Corte de água e energia

“O sistema em Gaza, já dissemos muitas vezes que está de joelhos, está mais que de joelhos”, continuou o responsável da OMS, ao explicar que todas as “linhas de vida de Gaza foram mais ou menos cortadas” – nomeadamente água e eletricidade – imediatamente após os ataques terroristas liderados pelo Hamas contra as comunidades israelitas, em 7 de outubro. 

Entretanto, o porta-voz do OCHA, Jens Laerke, insistiu que antes do conflito “as pessoas tinham comida, as pessoas eram capazes de produzir os seus próprios alimentos”.

Hoje, em contraste, encontrar alimentos dentro de Gaza, seja proveniente da agricultura ou da pesca, “é quase impossível”, continuou Laerke. “Colocar comida na mesa… parou completamente. A própria base do sustento diário das pessoas está sendo destruída.”

As últimas avaliações humanitárias de insegurança alimentar baseadas no índice de classificação IPC, que é usado como referência pelas agências de ajuda humanitária, indicam que toda a população de Gaza, de 2,2 milhões de pessoas, enfrenta níveis de “crise” de insegurança alimentar. Desse número, cerca de 1,17 milhão enfrentam níveis “emergenciais” de insegurança alimentar, e a situação de outros 500 mil é “catastrófica”.

“Temos uma situação terrível se aproximando de nós a uma velocidade muito elevada”, disse Laerke, com seus comentários ecoando um alerta recente dos humanitários da ONU ao Conselho de Segurança de que a fome no enclave é “quase inevitável”, a menos que a ajuda seja massivamente aumentada.  

De acordo com a UNRWA, a agência da ONU para os refugiados palestinos, a quantidade de ajuda humanitária que chegou a Gaza em fevereiro foi apenas metade do total de janeiro. “E sabemos que Janeiro não foi suficiente”, disse o porta-voz da OMS.

Sinais vitais

Reiterando os repetidos apelos da ONU por um cessar-fogo, Lindmeier afirmou que as trágicas mortes do comboio de ajuda na quinta-feira destacaram o quão desesperados os habitantes de Gaza estavam por comida, água potável e outros bens essenciais, após quase cinco meses de guerra. 

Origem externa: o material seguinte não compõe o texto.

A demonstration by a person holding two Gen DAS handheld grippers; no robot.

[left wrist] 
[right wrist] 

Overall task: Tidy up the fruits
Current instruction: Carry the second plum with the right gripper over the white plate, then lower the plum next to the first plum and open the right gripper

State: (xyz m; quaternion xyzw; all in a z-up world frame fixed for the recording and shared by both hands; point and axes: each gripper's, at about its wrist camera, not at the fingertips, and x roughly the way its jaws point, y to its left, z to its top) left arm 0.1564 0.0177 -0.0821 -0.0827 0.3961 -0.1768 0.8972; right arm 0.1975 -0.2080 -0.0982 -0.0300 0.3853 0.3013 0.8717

“Este é o verdadeiro drama, esta é a verdadeira catástrofe aqui, que os alimentos e os suprimentos são tão escassos que vemos estas situações surgindo. E o fornecimento de alimentos foi cortado deliberadamente”, sustentou, observando que os habitantes de Gaza já não eram capazes de se sustentarem.

“Os campos que existiam, as estufas o pouco de agricultura, tudo isso precisa de abastecimento de água, ou abastecimento de água dependente de eletricidade e estações elevatórias”, explicou. “Este é o verdadeiro drama. Isto apenas sublinha cada vez mais que precisamos de um cessar-fogo urgente agora. Se não agora, então quando?”